- [Task to complete]: Copy the records below exactly, leaving out every picture.

[[ Given records, beginning ]]

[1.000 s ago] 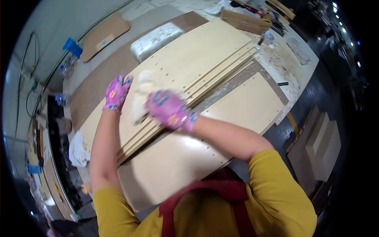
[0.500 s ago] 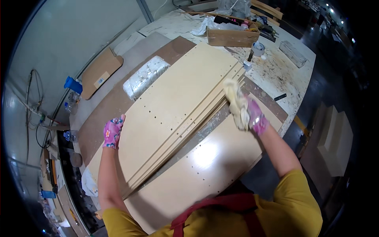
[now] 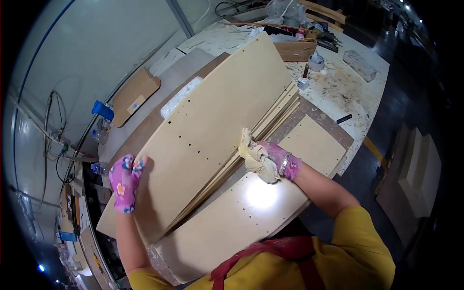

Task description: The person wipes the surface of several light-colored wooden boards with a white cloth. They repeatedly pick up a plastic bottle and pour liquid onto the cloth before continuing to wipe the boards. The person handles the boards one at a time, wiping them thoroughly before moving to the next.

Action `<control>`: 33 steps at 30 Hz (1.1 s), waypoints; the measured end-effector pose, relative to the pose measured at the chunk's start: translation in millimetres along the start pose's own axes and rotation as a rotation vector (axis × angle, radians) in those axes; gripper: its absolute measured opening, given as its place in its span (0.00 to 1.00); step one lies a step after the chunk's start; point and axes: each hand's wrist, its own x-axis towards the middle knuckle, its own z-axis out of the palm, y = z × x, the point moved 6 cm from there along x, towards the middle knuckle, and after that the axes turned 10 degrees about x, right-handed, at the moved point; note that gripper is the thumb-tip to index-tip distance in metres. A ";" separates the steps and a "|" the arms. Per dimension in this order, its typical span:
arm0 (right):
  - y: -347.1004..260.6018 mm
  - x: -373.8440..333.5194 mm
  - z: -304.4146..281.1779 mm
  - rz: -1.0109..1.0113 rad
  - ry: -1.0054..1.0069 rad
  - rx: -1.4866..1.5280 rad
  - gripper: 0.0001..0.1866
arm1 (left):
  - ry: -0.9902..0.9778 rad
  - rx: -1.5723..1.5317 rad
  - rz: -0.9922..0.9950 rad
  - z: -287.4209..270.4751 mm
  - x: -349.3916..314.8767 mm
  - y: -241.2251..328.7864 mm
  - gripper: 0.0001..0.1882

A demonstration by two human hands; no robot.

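In a pink flowered glove, my left hand [image 3: 126, 183] grips the left edge of a pale curved wooden board [image 3: 217, 106]. This board is the top one of a stack and is tilted, its far left side raised off the boards beneath [image 3: 275, 116]. Small dark holes dot its face. My right hand [image 3: 278, 157], gloved alike, is closed on a crumpled cream rag [image 3: 258, 159] at the stack's right edge, by the tilted board's lower side. Closer to me lies another pale board [image 3: 232, 212] with small holes, a bright light reflecting off it.
A wrapped silvery package [image 3: 181, 99] sits behind the raised board. Beyond are a cardboard box [image 3: 295, 50] of odds and ends, a small bottle [image 3: 303, 81], a tape roll [image 3: 316, 62] and a grey block [image 3: 359, 65]. A cardboard piece [image 3: 135, 96] leans at the left.
The top board has been lifted and tilted by its left side, my left hand on its edge. My right hand has moved left and nearer with the rag along the stack's edge.
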 end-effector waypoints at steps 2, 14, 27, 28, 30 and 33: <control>0.0 -1.7 3.1 0.007 -0.058 0.036 0.09 | 0.094 0.078 0.073 -27.0 -21.2 21.7 0.26; 27.2 -56.9 4.8 -0.478 0.145 -0.344 0.08 | 0.180 0.363 0.293 -113.7 -131.8 84.1 0.20; 83.4 -129.4 1.2 -0.136 -0.053 -0.311 0.14 | -0.047 0.121 0.270 -29.4 -278.2 72.6 0.12; 76.6 -134.5 -23.9 -0.313 0.301 -0.450 0.10 | -0.192 0.026 0.237 -9.4 -286.3 76.7 0.13; 71.9 -155.7 -68.5 -0.427 0.613 -0.487 0.09 | -0.282 -0.109 0.193 19.5 -291.8 87.1 0.18; 72.1 -175.3 -87.3 -0.364 0.580 -0.475 0.12 | -0.256 -0.276 0.118 49.9 -307.4 78.8 0.28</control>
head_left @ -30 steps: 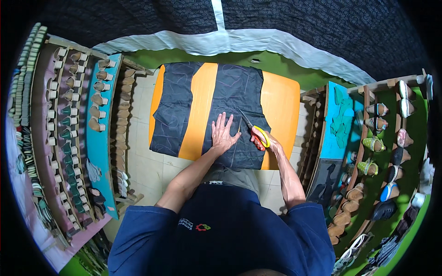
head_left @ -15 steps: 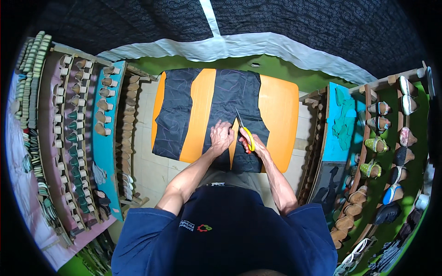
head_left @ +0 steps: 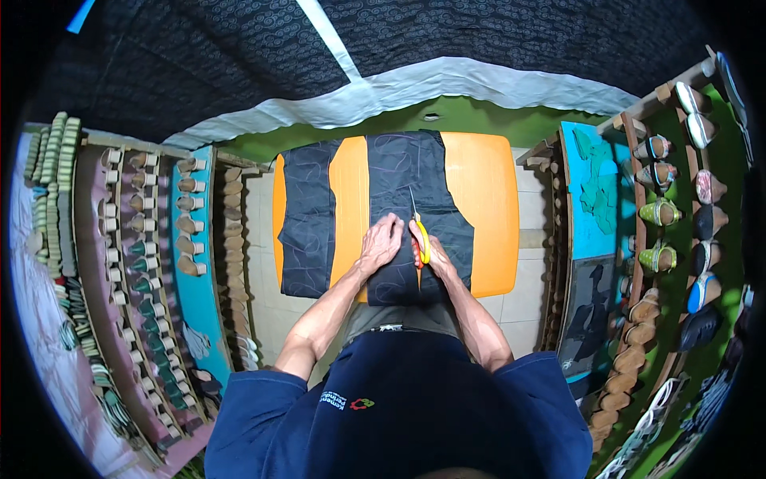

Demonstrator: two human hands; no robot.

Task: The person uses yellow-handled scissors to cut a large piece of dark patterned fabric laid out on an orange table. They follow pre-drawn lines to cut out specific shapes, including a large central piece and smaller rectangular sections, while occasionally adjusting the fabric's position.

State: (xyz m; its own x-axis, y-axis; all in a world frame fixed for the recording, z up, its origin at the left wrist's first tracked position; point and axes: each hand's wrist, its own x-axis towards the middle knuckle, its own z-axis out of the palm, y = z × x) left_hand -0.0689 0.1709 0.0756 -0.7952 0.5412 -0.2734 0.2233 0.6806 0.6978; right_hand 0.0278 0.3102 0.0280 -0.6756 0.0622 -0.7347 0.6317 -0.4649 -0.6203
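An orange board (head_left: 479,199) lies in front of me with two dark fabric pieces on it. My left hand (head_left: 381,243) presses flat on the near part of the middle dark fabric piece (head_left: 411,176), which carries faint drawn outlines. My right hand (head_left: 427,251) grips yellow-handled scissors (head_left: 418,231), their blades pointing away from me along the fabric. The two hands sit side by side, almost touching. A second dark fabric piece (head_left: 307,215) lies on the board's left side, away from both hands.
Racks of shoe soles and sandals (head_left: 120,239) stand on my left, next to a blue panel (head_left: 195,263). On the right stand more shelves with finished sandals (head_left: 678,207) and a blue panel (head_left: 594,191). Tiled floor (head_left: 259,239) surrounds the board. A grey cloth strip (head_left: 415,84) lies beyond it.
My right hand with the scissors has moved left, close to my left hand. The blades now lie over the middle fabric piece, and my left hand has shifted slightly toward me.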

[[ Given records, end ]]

- [Exercise result]:
[1.000 s ago] 
[0.500 s ago] 
[now] 

Task description: The person wipes the surface of several light-colored wooden boards with a white cloth. They repeatedly pick up a plastic bottle and pour liquid onto the cloth before continuing to wipe the boards. The person handles the boards one at a time, wiping them thoroughly before moving to the next.

Action `<control>`: 33 steps at 30 Hz (1.1 s), waypoints; the measured end-effector pose, relative to the pose measured at the chunk's start: translation in millimetres along the start pose's own axes and rotation as a rotation vector (axis × angle, radians) in those axes; gripper: its absolute measured opening, given as its place in its span (0.00 to 1.00); step one lies a step after the chunk's start; point and axes: each hand's wrist, its own x-axis towards the middle knuckle, its own z-axis out of the palm, y = z × x, the point moved 6 cm from there along x, towards the middle knuckle, and after that the axes turned 10 degrees about x, right-handed, at the moved point; note that gripper is the thumb-tip to index-tip distance in metres. A ";" separates the steps and a "|" the arms. Per dimension in this order, its typical span:
arm0 (right):
  - y: -347.1004..260.6018 mm
  - x: -373.8440..333.5194 mm
  - z: -304.4146..281.1779 mm
  - rz: -1.0109..1.0113 rad
  - ry: -1.0054..1.0069 rad
  - rx: -1.4866..1.5280 rad
  - gripper: 0.0001..0.1866
arm1 (left):
  - ry: -0.9902..0.9778 rad
  - rx: -1.5723..1.5317 rad
  - rz: -0.9922..0.9950 rad
  - z: -287.4209..270.4751 mm
  - x: -349.3916..314.8767 mm
  - y: -241.2251..328.7864 mm
  - gripper: 0.0001..0.1882

A demonstration by two human hands; no robot.

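In a pink flowered glove, my left hand [image 3: 126, 183] grips the left edge of a pale curved wooden board [image 3: 217, 106]. This board is the top one of a stack and is tilted, its far left side raised off the boards beneath [image 3: 275, 116]. Small dark holes dot its face. My right hand [image 3: 278, 157], gloved alike, is closed on a crumpled cream rag [image 3: 258, 159] at the stack's right edge, by the tilted board's lower side. Closer to me lies another pale board [image 3: 232, 212] with small holes, a bright light reflecting off it.
A wrapped silvery package [image 3: 181, 99] sits behind the raised board. Beyond are a cardboard box [image 3: 295, 50] of odds and ends, a small bottle [image 3: 303, 81], a tape roll [image 3: 316, 62] and a grey block [image 3: 359, 65]. A cardboard piece [image 3: 135, 96] leans at the left.
The top board has been lifted and tilted by its left side, my left hand on its edge. My right hand has moved left and nearer with the rag along the stack's edge.
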 end-effector waypoints at steps 2, 14, 27, 28, 30 and 33: <control>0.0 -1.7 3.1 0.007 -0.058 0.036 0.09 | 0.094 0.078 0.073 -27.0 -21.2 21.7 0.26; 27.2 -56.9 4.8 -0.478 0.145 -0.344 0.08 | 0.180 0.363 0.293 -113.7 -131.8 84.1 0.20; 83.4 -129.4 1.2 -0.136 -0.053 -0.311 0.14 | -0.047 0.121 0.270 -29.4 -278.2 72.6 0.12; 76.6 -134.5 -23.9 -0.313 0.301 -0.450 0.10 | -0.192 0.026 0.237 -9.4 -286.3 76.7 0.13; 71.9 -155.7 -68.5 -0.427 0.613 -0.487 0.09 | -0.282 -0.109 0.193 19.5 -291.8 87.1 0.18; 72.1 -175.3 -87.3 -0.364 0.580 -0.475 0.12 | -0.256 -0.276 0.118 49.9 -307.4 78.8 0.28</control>
head_left @ -30 steps: 
head_left @ -15 steps: 
head_left @ +0 steps: 

Demonstrator: two human hands; no robot.

Task: The person uses yellow-handled scissors to cut a large piece of dark patterned fabric laid out on an orange table. They follow pre-drawn lines to cut out specific shapes, including a large central piece and smaller rectangular sections, while occasionally adjusting the fabric's position.

State: (xyz m; its own x-axis, y-axis; all in a world frame fixed for the recording, z up, its origin at the left wrist's first tracked position; point and axes: each hand's wrist, its own x-axis towards the middle knuckle, its own z-axis out of the palm, y = z × x) left_hand -0.0689 0.1709 0.0756 -0.7952 0.5412 -0.2734 0.2233 0.6806 0.6978; right_hand 0.0278 0.3102 0.0280 -0.6756 0.0622 -0.7347 0.6317 -0.4649 -0.6203
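An orange board (head_left: 479,199) lies in front of me with two dark fabric pieces on it. My left hand (head_left: 381,243) presses flat on the near part of the middle dark fabric piece (head_left: 411,176), which carries faint drawn outlines. My right hand (head_left: 427,251) grips yellow-handled scissors (head_left: 418,231), their blades pointing away from me along the fabric. The two hands sit side by side, almost touching. A second dark fabric piece (head_left: 307,215) lies on the board's left side, away from both hands.
Racks of shoe soles and sandals (head_left: 120,239) stand on my left, next to a blue panel (head_left: 195,263). On the right stand more shelves with finished sandals (head_left: 678,207) and a blue panel (head_left: 594,191). Tiled floor (head_left: 259,239) surrounds the board. A grey cloth strip (head_left: 415,84) lies beyond it.
My right hand with the scissors has moved left, close to my left hand. The blades now lie over the middle fabric piece, and my left hand has shifted slightly toward me.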

There is nothing further in this answer.